Epigenetic Marking Prepares the Human HOXA Cluster for Activation During Differentiation of Pluripotent Cells

¹ North East Institute for Stem Cell Research and Institute of Human Genetics, University of Newcastle upon Tyne, International Centre for Life, NE1 3BZ, UK
² The Wellcome Trust Sanger Institute, Wellcome Trust Genome Campus, Hinxton, Cambridge, CB10 1SA, UK

^* To whom correspondence should be addressed. E-mail: Lyle.Armstrong{at}ncl.ac.uk.

	Abstract

Activation of Hox gene clusters is an early event in embryonic development since individual members play important roles in patterning of the body axis. Their functions require precise control of spatio-temporal expression to provide positional information for the cells of the developing embryo and the manner by which this control is achieved has generated considerable interest. The situation is different in pluripotent cells where HOX genes are not expressed but are held ‘in potentio’ as bivalent chromatin domains which are resolved upon differentiation to permit HOX cluster activation.

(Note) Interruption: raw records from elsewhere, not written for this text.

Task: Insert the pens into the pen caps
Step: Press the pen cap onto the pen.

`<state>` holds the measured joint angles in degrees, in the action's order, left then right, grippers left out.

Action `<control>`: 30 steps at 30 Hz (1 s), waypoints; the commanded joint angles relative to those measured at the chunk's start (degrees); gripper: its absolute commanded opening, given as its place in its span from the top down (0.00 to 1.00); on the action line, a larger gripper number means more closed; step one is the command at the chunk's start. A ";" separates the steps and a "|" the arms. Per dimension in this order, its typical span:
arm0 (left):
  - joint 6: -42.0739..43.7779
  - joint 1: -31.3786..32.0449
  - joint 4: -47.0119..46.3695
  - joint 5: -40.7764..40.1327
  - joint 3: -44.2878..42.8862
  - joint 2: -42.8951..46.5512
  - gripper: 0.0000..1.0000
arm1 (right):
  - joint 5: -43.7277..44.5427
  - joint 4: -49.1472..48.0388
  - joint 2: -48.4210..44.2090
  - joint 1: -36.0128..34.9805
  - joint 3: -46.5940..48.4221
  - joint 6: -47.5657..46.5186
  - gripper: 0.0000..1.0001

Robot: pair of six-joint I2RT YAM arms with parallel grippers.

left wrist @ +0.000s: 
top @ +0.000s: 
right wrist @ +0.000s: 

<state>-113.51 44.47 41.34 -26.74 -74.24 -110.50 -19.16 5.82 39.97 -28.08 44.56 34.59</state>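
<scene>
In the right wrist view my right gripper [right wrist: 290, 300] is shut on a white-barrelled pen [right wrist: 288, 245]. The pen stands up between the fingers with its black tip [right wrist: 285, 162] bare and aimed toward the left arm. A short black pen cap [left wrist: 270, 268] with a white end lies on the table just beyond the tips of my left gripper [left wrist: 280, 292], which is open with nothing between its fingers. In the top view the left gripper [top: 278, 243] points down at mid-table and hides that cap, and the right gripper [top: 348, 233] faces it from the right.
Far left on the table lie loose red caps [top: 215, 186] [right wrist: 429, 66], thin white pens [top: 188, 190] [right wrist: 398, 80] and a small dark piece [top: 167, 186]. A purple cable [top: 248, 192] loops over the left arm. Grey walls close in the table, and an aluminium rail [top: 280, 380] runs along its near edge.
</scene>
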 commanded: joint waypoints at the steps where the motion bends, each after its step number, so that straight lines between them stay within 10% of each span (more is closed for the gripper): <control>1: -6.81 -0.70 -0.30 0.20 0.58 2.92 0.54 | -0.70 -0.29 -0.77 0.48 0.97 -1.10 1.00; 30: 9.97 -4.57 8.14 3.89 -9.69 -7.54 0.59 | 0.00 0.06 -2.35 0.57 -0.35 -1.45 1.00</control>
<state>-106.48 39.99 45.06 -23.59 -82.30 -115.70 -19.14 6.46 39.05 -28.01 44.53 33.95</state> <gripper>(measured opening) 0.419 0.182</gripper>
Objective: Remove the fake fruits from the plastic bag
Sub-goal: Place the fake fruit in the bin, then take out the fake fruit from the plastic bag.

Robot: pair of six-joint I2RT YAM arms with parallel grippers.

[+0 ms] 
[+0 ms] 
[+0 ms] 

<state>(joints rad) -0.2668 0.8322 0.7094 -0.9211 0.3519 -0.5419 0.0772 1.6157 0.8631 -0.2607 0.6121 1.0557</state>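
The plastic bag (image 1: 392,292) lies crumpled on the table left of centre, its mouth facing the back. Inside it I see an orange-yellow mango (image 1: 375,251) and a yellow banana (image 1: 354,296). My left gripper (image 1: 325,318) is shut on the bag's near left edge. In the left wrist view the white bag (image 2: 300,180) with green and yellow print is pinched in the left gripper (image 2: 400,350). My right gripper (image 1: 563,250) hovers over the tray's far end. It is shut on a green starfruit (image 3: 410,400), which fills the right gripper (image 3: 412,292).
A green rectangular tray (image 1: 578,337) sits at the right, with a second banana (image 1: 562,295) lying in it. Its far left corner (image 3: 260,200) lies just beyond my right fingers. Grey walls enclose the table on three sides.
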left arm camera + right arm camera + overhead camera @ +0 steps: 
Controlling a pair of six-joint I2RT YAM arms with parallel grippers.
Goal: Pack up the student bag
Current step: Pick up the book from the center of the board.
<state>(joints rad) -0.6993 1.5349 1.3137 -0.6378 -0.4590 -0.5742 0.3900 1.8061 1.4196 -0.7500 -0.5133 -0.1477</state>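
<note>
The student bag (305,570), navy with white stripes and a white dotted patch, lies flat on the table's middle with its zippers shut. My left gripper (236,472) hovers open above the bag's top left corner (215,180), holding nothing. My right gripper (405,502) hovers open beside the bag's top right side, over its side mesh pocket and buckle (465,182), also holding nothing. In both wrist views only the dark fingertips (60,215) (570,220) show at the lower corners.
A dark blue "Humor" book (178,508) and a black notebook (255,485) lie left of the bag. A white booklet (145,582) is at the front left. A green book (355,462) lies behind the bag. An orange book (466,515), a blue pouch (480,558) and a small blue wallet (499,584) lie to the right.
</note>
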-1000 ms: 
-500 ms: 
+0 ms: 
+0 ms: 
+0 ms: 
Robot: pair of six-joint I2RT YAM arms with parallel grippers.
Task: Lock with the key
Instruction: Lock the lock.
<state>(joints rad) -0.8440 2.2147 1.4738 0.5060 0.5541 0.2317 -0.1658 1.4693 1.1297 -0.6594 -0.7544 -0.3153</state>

In this study we have used differentiation of the pluripotent embryonal carcinoma cell line NTera2SP12 and the human embryonic stem cell line H9 to examine epigenetic changes that accompany activation of the HOXA cluster and show that specific genomic loci are marked by lysine methylation of histone H3 (H3K4 tri and di-methyl, H3K9 trimethyl) and acetylation of histone H4 even in the undifferentiated cells. The precise locations of such modified histones may be involved in controlling the co-linear expression of genes from the cluster.